* [REQUIRED ACTION]: All of the records listed below should be retyped exactly.

Data entries:
== == ==
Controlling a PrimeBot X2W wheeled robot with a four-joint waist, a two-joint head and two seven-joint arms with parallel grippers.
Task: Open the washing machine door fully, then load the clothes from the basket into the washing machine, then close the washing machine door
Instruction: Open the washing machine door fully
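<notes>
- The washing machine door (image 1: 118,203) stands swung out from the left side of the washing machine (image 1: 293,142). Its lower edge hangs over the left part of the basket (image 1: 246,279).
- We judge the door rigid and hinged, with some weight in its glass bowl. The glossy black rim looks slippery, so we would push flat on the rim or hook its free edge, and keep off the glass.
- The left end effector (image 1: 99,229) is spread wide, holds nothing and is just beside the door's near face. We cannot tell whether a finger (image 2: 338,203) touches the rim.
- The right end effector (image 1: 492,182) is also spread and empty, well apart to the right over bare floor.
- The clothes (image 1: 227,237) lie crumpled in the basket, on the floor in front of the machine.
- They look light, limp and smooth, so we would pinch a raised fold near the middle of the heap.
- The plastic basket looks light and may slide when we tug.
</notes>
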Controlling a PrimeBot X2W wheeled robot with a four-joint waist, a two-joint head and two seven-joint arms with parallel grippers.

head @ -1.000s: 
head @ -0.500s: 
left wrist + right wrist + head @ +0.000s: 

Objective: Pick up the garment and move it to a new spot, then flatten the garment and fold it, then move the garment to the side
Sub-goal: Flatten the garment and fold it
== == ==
* [TASK SOLUTION]:
Controlling a PrimeBot X2W wheeled robot with a four-joint waist, a two-joint head and two seven-joint arms with parallel grippers.
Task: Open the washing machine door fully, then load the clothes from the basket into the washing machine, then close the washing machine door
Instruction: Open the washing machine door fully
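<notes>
- The washing machine door (image 1: 118,203) stands swung out from the left side of the washing machine (image 1: 293,142). Its lower edge hangs over the left part of the basket (image 1: 246,279).
- We judge the door rigid and hinged, with some weight in its glass bowl. The glossy black rim looks slippery, so we would push flat on the rim or hook its free edge, and keep off the glass.
- The left end effector (image 1: 99,229) is spread wide, holds nothing and is just beside the door's near face. We cannot tell whether a finger (image 2: 338,203) touches the rim.
- The right end effector (image 1: 492,182) is also spread and empty, well apart to the right over bare floor.
- The clothes (image 1: 227,237) lie crumpled in the basket, on the floor in front of the machine.
- They look light, limp and smooth, so we would pinch a raised fold near the middle of the heap.
- The plastic basket looks light and may slide when we tug.
</notes>
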Controlling a PrimeBot X2W wheeled robot with a four-joint waist, a two-joint head and two seven-joint arms with parallel grippers.

head @ -1.000s: 
head @ -0.500s: 
left wrist + right wrist + head @ +0.000s: 

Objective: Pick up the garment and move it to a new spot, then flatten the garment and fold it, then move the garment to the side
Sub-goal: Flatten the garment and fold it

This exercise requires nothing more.